Qu’arriverait-il aujourd’hui en cas de grève et de télétravail ?

« Ça me préoccupe. Les dispositions antiscabs, elles risquent de perdre leurs dents si cette interprétation [des tribunaux de l’époque] est reprise », a opiné en entrevue avec La Presse Canadienne Gilles Trudeau, professeur en droit du travail à la Faculté de droit de l’Université de Montréal.

« On est pris avec une notion anachronique, celle de l’établissement » de l’employeur, souligne le professeur Trudeau.

Avec le télétravail aujourd’hui, « en cas de grève, je ne sais pas comment ce serait reçu par les tribunaux. C’est tellement absurde comme résultat ! C’est tellement contraire à l’esprit de la loi ! » opine le professeur en droit du travail.

« Il faut corriger le tir »

En entrevue, le président de la FTQ, Daniel Boyer, a estimé qu’« il faut corriger le tir », surtout avec le télétravail qui s’est généralisé. « Le télétravail a multiplié les endroits où on travaille hors de l’établissement » de l’employeur.

PHOTO CATHERINE LEFEBVRE, COLLABORATION SPÉCIALE

Le président de la FTQ, Daniel Boyer

« On veut que ce soit amendé en fonction des nouvelles réalités. On ne veut pas plus que ce qui était à l’époque ; on veut ce qui avait été convenu », précise le président de la plus grande centrale syndicale du Québec.

S’il n’y avait pas ça, ce serait facile pour les employeurs, dans le cadre d’un rapport de forces qui s’exerce à une table de négociations, de dire “ moi je vous mets en lock-out et je vais embaucher d’autre monde ”. Écoutez : il y a quelque chose qui n’a pas de bon sens là ! Ça ne peut pas marcher comme ça.
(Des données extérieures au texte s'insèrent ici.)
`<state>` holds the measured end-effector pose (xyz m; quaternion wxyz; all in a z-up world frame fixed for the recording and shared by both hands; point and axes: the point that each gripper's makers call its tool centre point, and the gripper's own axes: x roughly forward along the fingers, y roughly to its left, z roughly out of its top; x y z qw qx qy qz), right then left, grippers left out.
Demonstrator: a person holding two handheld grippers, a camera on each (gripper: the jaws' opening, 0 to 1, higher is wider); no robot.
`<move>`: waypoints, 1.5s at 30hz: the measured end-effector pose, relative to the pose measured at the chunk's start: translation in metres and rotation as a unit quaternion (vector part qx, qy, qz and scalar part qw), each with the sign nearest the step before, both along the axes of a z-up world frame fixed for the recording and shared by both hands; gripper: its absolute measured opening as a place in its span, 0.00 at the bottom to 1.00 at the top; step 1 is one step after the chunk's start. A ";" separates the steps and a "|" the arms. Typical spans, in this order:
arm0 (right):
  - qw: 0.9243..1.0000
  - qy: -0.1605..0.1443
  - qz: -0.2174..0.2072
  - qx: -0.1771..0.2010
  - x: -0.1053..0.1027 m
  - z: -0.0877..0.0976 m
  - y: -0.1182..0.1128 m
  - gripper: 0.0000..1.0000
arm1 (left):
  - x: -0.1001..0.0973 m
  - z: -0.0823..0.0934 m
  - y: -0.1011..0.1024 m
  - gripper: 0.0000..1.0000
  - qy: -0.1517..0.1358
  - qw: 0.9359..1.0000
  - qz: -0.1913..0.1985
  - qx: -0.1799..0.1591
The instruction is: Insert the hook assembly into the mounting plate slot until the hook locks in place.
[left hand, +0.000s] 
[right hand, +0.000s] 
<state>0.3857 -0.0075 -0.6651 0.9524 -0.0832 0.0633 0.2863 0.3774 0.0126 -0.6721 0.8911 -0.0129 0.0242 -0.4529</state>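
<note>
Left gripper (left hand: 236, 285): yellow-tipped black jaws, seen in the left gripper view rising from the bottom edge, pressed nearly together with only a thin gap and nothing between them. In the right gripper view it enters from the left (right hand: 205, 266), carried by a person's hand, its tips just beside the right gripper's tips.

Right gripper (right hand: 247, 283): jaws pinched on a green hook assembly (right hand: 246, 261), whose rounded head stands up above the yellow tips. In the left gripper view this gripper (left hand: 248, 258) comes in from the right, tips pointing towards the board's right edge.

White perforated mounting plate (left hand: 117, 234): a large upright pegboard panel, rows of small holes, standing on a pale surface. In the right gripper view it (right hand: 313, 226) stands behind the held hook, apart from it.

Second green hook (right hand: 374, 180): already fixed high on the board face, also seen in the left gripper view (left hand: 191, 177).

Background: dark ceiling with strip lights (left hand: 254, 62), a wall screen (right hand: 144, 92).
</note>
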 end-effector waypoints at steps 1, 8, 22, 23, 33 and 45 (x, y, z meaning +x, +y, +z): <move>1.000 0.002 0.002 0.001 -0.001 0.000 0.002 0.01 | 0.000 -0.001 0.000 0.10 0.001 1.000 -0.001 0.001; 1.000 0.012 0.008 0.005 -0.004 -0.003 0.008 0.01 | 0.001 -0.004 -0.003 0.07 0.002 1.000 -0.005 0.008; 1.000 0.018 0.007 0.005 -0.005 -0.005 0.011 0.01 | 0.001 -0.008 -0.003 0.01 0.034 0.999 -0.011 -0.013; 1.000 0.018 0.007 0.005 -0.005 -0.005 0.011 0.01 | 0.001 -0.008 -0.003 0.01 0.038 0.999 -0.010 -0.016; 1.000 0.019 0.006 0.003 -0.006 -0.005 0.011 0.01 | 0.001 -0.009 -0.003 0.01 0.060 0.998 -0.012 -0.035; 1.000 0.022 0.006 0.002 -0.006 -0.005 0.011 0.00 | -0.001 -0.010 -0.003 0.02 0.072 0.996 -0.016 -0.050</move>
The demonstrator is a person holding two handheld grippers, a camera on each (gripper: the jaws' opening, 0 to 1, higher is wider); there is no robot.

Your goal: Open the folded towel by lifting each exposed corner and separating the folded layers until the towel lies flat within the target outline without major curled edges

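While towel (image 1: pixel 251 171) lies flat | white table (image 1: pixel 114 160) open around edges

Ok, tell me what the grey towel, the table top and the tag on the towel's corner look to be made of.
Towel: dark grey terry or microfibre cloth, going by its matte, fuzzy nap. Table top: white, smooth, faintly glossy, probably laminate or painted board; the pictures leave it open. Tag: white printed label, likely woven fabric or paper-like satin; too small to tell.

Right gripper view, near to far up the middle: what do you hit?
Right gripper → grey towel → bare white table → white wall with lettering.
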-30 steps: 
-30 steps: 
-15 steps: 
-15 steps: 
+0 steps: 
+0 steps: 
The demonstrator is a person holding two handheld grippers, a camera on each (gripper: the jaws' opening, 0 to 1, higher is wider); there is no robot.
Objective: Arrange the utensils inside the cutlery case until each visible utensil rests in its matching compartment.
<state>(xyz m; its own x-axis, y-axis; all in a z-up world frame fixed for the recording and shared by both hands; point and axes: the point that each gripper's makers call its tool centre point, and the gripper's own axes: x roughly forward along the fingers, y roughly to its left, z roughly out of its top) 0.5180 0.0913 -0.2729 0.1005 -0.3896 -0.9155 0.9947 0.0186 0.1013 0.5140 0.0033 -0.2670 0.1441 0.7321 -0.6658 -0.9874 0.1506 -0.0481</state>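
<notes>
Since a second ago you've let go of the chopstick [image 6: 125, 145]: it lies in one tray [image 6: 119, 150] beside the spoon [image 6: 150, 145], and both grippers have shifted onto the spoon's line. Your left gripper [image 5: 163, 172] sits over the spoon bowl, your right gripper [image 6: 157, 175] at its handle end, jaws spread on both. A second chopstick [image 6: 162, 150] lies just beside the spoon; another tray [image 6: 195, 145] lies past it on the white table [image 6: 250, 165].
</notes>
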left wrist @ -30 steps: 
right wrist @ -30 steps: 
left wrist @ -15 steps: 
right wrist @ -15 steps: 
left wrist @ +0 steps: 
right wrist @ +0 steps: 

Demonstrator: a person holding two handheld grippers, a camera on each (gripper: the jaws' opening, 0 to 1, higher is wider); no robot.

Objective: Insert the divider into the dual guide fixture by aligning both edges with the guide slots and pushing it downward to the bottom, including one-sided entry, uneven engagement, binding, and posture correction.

Ça ne marche pas comme ça depuis 40 ans au Québec. Il faut adapter ça. Sinon, on vient défaire ce qu’on a fait de bien il y a 40 ans.

Daniel Boyer, président de la FTQ

Le président de la centrale de 600 000 membres fait valoir que les dispositions antiscabs ont eu pour effet de réduire les tensions près des piquets de grève.

« Ça évite que des conflits s’enveniment et soient très longs. Ça égalise le rapport de forces. C’est une des raisons pour lesquelles il y a une paix industrielle au Québec », affirme-t-il.